[ɛs ve pe ɔ̃z ɔ̃z] (num. tel. TV.)
Après le film, sur la 2, grandissait crescendo une musique grave et angoissante¹.Il commençait à se faire tard, le héros avait zigouillé les méchants mais la belle s’était quand même fait la malle avec un quidam bien plus lisse avec qui elle allait se morfondre toute sa vie si elle ne se décidait pas à revenir vers celui qu’elle aimait réellement, des noms défilaient de bas en haut sur l’écran à fond noir (on laissait le générique à l’époque surannée qui respectait le travail du plus obscur des techniciens 43e assistant responsable des canettes), et Alain Jérôme apparaissait en fondu enchaîné la ride du lion froncée et l’air soucieux et grave.
Là on comprenait que le débat qui allait suivre serait de haute volée sur un sujet profond, qu’on allait se coucher tard avec des millions de questions dans la tête et que le monde serait encore un peu plus compliqué le lendemain matin.
C’était « Les dossiers de l’écran ». Mais pas notre sujet du jour.
Tout au long des dossiers en question surgissait un propos qui semblait codifié et qui prenait la forme de trois lettres séquencées suivies d’un chiffre répété. SVP 11 11. Pour le béotien on pouvait penser à un top pour je ne sais quelle opération plus ou moins clandestine ou secrète, un truc du genre « Tora Tora Tora »² ou « Les sanglots longs des violons de l’automne, blessent mon cœur d’une langueur monotone »³, mais en fait rien de ça. SVP 11 11 était un numéro de téléphone qui permettait au téléspectateur de donner son avis ! L’ancêtre du 2.0 en quelque sorte.
Par le truchement de la voix grave de Guy Darbois, SVP 11 11 nous faisait savoir ce que pensaient les gens. Et c’est qu’ils y allaient ces gens. Des fois ils balançaient, des fois ils se fâchaient, des fois ils dénonçaient ! Elles devaient en entendre des vertes et des pas mûres les standardistes que l’on apercevait s’agiter derrière le synthétique Guy (c’était un peu le concept des Claudettes appliqué à la téléphonie, peut-être un peu sexiste mais on est à l’époque surannée et les femmes peuvent voter depuis peu…) en charge de nous donner la substantifique moelle de la pensée populaire. Tout au long du débat on allait « faire un détour au standard retrouver Guy Darbois » et SVP 11 11 revenait porter ses coups de boutoir plus ou moins éclairés.
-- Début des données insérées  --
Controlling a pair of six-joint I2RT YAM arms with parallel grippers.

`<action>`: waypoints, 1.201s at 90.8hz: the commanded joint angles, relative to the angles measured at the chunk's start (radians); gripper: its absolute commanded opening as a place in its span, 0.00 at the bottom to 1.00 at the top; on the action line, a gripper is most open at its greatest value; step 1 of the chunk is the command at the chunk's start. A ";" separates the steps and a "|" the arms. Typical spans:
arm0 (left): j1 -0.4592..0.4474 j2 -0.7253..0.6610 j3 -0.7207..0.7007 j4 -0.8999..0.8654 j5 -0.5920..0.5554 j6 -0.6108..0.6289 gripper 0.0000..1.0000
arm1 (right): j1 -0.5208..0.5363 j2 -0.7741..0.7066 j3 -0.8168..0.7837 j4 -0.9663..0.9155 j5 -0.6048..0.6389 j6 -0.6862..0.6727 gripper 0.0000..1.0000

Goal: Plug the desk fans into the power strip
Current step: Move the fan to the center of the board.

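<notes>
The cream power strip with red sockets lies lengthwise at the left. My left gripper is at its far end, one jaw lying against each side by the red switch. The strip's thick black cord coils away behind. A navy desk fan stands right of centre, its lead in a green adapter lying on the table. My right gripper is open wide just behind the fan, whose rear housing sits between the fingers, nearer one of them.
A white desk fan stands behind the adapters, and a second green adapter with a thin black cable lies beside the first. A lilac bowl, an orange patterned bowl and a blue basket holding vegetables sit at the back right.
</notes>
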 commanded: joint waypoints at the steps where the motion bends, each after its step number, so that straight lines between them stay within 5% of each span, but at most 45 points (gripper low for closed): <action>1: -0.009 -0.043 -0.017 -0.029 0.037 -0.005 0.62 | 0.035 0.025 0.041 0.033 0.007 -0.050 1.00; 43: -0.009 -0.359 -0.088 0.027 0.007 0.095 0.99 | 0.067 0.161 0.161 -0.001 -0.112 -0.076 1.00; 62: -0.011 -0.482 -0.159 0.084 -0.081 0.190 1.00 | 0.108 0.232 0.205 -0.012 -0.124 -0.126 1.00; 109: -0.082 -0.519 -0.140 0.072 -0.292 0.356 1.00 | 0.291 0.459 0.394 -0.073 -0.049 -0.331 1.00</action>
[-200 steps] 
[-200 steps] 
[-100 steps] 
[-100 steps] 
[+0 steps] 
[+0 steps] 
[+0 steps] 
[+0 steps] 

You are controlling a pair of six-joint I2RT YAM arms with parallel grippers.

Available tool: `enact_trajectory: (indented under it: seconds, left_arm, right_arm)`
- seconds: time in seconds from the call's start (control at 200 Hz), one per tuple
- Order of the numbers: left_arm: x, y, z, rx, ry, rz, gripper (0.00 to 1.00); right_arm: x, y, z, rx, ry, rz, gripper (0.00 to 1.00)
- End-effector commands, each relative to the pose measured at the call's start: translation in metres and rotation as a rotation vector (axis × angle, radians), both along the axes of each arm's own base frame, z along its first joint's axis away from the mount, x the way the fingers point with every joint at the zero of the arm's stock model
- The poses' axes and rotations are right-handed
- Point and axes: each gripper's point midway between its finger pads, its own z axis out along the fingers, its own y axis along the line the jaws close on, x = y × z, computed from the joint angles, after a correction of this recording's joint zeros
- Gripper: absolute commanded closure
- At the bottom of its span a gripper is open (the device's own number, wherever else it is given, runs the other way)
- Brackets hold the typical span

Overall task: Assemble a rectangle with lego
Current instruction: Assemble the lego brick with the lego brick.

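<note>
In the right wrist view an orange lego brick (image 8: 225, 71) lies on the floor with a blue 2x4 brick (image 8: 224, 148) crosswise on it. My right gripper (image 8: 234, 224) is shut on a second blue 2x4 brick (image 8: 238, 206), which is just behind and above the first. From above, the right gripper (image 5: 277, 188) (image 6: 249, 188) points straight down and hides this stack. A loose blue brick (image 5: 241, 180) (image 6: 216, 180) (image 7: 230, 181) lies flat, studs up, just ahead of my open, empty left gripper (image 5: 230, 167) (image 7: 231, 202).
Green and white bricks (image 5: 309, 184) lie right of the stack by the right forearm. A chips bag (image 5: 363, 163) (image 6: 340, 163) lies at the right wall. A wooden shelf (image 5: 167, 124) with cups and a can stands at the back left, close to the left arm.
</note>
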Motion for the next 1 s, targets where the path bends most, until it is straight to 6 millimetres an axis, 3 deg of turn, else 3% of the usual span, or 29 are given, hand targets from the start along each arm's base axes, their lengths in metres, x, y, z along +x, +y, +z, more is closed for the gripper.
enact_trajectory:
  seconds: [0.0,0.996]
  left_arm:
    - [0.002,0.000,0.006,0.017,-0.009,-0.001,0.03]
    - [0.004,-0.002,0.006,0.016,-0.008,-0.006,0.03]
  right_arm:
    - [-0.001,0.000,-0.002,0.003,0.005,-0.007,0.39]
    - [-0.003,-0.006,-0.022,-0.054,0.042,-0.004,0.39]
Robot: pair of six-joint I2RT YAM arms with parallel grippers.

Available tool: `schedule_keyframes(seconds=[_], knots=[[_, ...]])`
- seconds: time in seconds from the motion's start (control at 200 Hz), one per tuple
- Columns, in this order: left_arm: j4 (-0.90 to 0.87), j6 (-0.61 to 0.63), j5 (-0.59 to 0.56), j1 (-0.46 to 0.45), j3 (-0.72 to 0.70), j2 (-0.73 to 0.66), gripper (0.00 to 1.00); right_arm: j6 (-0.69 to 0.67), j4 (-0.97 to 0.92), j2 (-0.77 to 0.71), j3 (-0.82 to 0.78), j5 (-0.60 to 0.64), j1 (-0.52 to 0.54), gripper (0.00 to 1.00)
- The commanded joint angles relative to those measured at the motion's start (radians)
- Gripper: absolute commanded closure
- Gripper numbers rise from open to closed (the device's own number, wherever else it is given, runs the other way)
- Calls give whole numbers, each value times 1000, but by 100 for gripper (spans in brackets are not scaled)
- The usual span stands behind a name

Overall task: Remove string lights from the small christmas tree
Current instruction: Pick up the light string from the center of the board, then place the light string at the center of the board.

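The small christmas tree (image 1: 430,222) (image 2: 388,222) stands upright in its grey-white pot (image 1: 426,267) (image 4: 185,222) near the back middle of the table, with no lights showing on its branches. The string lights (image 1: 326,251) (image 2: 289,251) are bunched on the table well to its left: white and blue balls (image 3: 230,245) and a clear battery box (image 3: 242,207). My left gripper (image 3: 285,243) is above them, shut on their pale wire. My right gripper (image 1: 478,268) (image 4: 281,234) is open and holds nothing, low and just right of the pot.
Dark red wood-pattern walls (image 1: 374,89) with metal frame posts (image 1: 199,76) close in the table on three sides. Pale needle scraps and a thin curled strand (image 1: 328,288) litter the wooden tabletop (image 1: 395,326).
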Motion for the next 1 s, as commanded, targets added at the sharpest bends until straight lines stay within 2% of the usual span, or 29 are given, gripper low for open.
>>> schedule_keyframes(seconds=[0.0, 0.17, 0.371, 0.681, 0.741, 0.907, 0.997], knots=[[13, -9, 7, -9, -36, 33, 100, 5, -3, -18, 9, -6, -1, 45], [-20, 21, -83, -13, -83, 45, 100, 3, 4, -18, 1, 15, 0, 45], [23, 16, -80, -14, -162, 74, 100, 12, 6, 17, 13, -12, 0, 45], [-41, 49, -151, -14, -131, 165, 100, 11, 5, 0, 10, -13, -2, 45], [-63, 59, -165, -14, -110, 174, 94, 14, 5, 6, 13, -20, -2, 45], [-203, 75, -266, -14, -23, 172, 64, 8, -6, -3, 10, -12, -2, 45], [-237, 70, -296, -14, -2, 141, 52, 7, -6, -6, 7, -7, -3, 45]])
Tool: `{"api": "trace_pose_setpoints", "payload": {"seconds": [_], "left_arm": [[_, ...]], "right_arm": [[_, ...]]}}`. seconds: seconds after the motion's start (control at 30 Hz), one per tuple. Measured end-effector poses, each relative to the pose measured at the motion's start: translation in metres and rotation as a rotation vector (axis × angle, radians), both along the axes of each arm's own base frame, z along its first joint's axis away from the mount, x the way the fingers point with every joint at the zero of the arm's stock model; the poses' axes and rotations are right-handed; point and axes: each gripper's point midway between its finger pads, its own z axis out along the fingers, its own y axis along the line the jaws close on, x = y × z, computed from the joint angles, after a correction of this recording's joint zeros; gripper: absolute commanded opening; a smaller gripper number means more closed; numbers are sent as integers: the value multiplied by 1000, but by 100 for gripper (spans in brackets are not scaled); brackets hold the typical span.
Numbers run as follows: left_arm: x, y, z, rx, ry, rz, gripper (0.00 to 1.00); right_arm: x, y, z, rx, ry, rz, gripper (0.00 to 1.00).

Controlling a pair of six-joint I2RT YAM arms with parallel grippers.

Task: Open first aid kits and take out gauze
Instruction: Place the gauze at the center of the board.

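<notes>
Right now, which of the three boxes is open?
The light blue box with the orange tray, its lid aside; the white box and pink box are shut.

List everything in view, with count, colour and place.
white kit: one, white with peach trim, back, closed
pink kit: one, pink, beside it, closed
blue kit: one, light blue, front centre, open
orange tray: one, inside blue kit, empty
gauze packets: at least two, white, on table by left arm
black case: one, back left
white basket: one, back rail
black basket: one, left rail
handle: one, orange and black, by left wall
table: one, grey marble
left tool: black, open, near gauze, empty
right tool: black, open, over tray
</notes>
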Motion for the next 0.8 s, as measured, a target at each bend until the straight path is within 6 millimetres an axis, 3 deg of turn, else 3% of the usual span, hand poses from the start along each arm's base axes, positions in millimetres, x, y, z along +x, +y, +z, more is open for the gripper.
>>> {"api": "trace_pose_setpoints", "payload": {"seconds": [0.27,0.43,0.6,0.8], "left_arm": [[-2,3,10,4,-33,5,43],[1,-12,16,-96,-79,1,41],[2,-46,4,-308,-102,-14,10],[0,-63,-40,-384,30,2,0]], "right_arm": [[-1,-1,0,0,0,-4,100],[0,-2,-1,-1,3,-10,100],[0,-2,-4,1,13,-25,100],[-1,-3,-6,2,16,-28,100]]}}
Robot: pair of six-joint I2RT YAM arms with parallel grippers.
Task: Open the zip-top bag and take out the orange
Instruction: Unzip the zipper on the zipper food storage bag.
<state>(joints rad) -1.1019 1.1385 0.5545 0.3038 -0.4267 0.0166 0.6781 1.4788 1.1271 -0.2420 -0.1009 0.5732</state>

SVP 11 11 par ci, SVP 11 11 par là, une vraie mantra.
Il m’a fallu de très nombreuses années pour piger comment on pouvait composer SVP 11 11. 11, 11 je voyais bien sur le cadran du téléphone mais S, V et P, mystère et boule de gomme. S c’était 7, V c’était 8 et P c’était 7; oui jeune freluquet iPhonisé, les chiffres du cadran valaient aussi des lettres, trois par unité exactement sauf pour le 1 qui n’en avait aucun et le 0 qui disait O et Q. SVP 11 11 était donc le 787 11 11. Il deviendrait plus tard le 47 87 11 11 et encore plus tard le 01 47 87 11 11.
SVP 11 11 n’était pas qu’un standard d’émission de télé. Le numéro avait été créé en 1935 (année surannée) par le ministre des PTT pour désengorger les services de renseignements des administrations, une idée de génie dans une France déjà engoncée dans son mythique carcan administratif désormais producteur d’une profondeur insondable de pages Internet.
SVP 11 11 s’est peu à peu transformé laissant sa mue à l’époque surannée et perdant tout le sens de son code peu secret. Désormais pour l’appeler on pianote 0811 460 556. Tout fout le camp.